Monday, January 16, 2012

Huck Finn Post 3

After Huck and Jim get split up from the raft, Huck stumbles across the Grangerfords. After establishing that he is not a Shepherdson, the Grangerfords are quick to welcome Huck into their home. Unlike anything Huck has seen before, the Grangerfords large estate with over one hundred slaves and lavish lifestyle bewilders him. However there is humor in Huck’s portrayal of the Grangerfords stylish house for it can be seen as somewhat tacky and comical. Twain adds satirical elements to the Grangerfords by exaggerating their deep family rift with the Shepherdson’s and their deceased daughters Victorian Age traits. Through the Grangerfords Twain pokes fun at generational family feuds and the mourning during the Victorian Age. The Grangerords deceased daughter, Emmeline, mocks the dark and melancholy mood of the Victorian Age with her obsession for the dead. Twain also mocks the idea of family honor when describing the Grangerford-Shepherdson feud. Huck finds out that the families don’t know the reason that started the fighting and later describes a church service saying, “The men took their guns along, so did Buck, and kept them between their knees or stood them handy against the wall.
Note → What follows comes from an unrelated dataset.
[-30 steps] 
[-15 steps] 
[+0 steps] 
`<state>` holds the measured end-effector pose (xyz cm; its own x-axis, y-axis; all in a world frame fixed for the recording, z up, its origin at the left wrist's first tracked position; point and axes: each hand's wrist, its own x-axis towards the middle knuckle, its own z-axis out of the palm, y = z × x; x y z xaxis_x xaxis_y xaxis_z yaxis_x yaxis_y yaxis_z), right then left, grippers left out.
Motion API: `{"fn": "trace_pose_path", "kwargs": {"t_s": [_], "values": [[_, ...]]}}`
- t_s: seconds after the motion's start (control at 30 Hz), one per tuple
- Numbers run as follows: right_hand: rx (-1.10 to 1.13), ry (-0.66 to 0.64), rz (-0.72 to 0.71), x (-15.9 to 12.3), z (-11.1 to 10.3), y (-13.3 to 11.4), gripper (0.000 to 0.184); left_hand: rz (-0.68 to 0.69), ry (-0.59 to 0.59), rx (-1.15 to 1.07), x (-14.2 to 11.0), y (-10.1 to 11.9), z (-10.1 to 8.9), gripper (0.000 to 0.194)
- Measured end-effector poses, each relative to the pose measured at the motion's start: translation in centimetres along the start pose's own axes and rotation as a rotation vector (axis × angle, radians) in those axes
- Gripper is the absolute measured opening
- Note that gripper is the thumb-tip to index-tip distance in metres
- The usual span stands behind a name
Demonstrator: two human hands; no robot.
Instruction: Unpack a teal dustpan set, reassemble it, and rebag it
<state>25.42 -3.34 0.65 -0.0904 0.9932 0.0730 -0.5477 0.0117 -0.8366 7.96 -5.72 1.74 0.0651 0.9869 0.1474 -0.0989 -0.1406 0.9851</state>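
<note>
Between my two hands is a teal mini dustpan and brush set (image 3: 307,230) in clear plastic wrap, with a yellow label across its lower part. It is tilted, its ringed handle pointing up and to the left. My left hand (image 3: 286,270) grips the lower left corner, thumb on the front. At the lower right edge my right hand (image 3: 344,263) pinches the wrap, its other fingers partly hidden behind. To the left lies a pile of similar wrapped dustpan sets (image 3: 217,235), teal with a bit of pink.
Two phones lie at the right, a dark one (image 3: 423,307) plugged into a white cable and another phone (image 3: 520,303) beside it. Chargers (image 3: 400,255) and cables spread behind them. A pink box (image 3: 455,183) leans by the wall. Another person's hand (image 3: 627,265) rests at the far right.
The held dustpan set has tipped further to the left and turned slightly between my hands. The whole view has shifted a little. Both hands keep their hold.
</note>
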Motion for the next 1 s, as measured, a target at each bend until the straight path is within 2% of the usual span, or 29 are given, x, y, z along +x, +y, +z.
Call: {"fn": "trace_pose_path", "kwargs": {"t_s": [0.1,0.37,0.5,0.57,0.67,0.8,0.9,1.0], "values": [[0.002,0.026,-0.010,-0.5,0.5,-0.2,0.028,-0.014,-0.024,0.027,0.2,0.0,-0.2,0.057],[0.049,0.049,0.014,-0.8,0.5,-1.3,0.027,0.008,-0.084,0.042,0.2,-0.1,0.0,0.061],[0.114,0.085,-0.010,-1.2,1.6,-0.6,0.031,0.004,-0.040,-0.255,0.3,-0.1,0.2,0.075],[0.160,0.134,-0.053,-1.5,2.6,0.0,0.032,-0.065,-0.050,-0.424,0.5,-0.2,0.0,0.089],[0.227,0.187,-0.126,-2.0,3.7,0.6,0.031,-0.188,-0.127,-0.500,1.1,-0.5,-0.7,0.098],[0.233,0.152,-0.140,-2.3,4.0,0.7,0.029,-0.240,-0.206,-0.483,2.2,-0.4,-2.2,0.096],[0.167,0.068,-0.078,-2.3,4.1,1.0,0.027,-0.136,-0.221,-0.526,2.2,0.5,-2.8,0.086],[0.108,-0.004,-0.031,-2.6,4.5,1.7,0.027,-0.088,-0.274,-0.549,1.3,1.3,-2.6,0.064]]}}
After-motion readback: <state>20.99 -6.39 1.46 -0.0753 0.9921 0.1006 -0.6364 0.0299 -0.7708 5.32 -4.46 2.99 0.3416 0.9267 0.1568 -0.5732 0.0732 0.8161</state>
The Shepherdson’s done the same. It was pretty ornery preaching—all about brotherly love…” (Twain 111). This shows the absurdity of maintaining family honor. The two families don’t know why they are fighting, yet they still bring guns to church sermons preaching of brotherly love. In a comical way Twain is making fun of maintaining family honor and how ridiculous it can become.

Although there are comical aspects to the Grangerfords there are also some more serious and saddening realties. Although Twain mocks the Victorian Age through Emmeline he expresses a feeling of loss with her death. Although she is dead the family makes an effort to maintain her room, and keeps all of her poems and art to remember her by. Twain’s mockery of the Grangerford-Shepherdson also takes a more serious spin when Buck, Huck’s newfound friend dies in a gunfight. As he cover’s his friends face Huck says, “I cried a little when I was covering up Buck’s face, for he was mighty good to me” (Twain 117). Although the family feud was first seen as comical the result was tragic for Huck and the Grangerfords. Buck, his father and two brothers were killed in a gunfight with the Shepherdson’s to maintain a sense of family honor. This tragic ending represented the great loss and sadness for the Shepherdson’s.

The Grangerfords are an allusion to Shakespeare’s famous play “Romeo and Juliet.” The Grangerford-Shepherdson feud is very similar to that in Romeo and Juliet between the Capulets and Montagues. Both are tragic in their ending and irrational on their reasoning. In both stories each family is trying to uphold a sense of family honor which results in grim and devastating results. Similar to the Capulet-Montague relationship in Romeo and Juliet the Grangerfords and Shepherdsons are both powerful families that are at odds from quarrels long ago. When Huck asks what the fighting is about Buck replies, “Oh, yes, pa knows, I reckon, and some of the other old people; but they don’t know now what the row was about in the first place” (Twain 110). This shows the stupidity of the families for they did not even know what they were fighting about. Twain was trying to show the irrationality of family feuds through the Grangerfords and Shepherdsons just as Shakespeare was through the Capulets and Montagues.